Repeat the records below verbatim.

━━━━

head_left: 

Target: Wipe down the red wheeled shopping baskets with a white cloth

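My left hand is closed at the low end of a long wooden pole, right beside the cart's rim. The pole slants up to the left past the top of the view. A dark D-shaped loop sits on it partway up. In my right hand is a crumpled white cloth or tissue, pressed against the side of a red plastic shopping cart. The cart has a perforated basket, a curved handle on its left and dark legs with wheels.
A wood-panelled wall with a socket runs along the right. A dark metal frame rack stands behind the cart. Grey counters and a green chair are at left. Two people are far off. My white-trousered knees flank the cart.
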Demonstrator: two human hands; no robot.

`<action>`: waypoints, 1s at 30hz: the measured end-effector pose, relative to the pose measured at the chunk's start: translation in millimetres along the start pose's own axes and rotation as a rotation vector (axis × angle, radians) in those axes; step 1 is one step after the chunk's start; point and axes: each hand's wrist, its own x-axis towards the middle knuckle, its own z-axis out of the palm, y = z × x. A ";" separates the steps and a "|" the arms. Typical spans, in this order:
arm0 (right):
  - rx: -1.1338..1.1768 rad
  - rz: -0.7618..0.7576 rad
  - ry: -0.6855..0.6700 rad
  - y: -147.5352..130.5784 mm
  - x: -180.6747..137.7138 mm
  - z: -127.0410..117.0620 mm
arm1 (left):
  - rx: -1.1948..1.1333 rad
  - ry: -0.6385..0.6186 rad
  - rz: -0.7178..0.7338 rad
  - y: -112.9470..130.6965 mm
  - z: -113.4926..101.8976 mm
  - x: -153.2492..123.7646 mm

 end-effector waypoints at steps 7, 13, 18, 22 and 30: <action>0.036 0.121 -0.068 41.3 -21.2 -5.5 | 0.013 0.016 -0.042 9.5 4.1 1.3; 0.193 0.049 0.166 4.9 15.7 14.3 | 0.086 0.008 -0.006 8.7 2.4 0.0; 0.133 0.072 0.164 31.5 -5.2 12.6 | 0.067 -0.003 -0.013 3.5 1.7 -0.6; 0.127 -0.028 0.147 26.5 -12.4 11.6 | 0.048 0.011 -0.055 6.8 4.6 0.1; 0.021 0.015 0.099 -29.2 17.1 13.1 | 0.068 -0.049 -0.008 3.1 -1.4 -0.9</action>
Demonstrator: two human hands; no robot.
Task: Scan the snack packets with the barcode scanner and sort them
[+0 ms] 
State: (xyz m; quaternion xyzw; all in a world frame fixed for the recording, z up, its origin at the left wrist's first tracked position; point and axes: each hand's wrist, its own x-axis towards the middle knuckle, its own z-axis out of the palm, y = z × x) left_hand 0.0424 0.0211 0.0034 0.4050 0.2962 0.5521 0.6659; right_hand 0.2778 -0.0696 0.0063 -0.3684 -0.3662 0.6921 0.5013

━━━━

§ FINISHED EXERCISE:
head_left: 

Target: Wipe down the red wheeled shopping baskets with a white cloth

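My left hand is closed at the low end of a long wooden pole, right beside the cart's rim. The pole slants up to the left past the top of the view. A dark D-shaped loop sits on it partway up. In my right hand is a crumpled white cloth or tissue, pressed against the side of a red plastic shopping cart. The cart has a perforated basket, a curved handle on its left and dark legs with wheels.
A wood-panelled wall with a socket runs along the right. A dark metal frame rack stands behind the cart. Grey counters and a green chair are at left. Two people are far off. My white-trousered knees flank the cart.
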Demonstrator: two human hands; no robot.

`<action>`: waypoints, 1s at 30hz: the measured end-effector pose, relative to the pose measured at the chunk's start: translation in millimetres along the start pose's own axes and rotation as a rotation vector (axis × angle, radians) in those axes; step 1 is one step after the chunk's start; point and axes: each hand's wrist, its own x-axis towards the middle knuckle, its own z-axis out of the palm, y = z × x. A ";" separates the steps and a "|" the arms. Typical spans, in this order:
arm0 (right):
  - rx: -1.1338..1.1768 rad
  - rz: -0.7618..0.7576 rad
  - ry: -0.6855..0.6700 rad
  - y: -147.5352..130.5784 mm
  - x: -180.6747..137.7138 mm
  - z: -127.0410..117.0620 mm
arm1 (left):
  - rx: -1.1948..1.1333 rad
  - ry: -0.6385..0.6186 rad
  - rz: -0.7178..0.7338 rad
  - y: -112.9470..130.6965 mm
  - z: -113.4926..101.8976 mm
  - x: -153.2492..123.7646 mm

 end-effector waypoints at steps 7, 13, 18, 22 and 30: <action>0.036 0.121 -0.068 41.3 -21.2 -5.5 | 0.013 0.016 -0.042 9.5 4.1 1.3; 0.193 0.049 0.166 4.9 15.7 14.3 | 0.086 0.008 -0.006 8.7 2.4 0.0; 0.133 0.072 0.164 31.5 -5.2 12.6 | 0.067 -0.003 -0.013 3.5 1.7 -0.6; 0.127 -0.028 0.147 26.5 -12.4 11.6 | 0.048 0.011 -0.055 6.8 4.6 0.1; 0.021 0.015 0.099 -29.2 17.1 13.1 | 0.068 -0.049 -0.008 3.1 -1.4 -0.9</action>
Demonstrator: two human hands; no robot.
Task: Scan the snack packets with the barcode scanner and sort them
[+0 ms] 
State: (xyz m; quaternion xyzw; all in a world frame fixed for the recording, z up, its origin at the left wrist's first tracked position; point and axes: each hand's wrist, its own x-axis towards the middle knuckle, its own z-axis out of the palm, y = z × x) left_hand 0.0424 0.0211 0.0034 0.4050 0.2962 0.5521 0.6659; right_hand 0.2778 -0.0696 0.0063 -0.3684 -0.3662 0.6921 0.5013

Now the output is complete.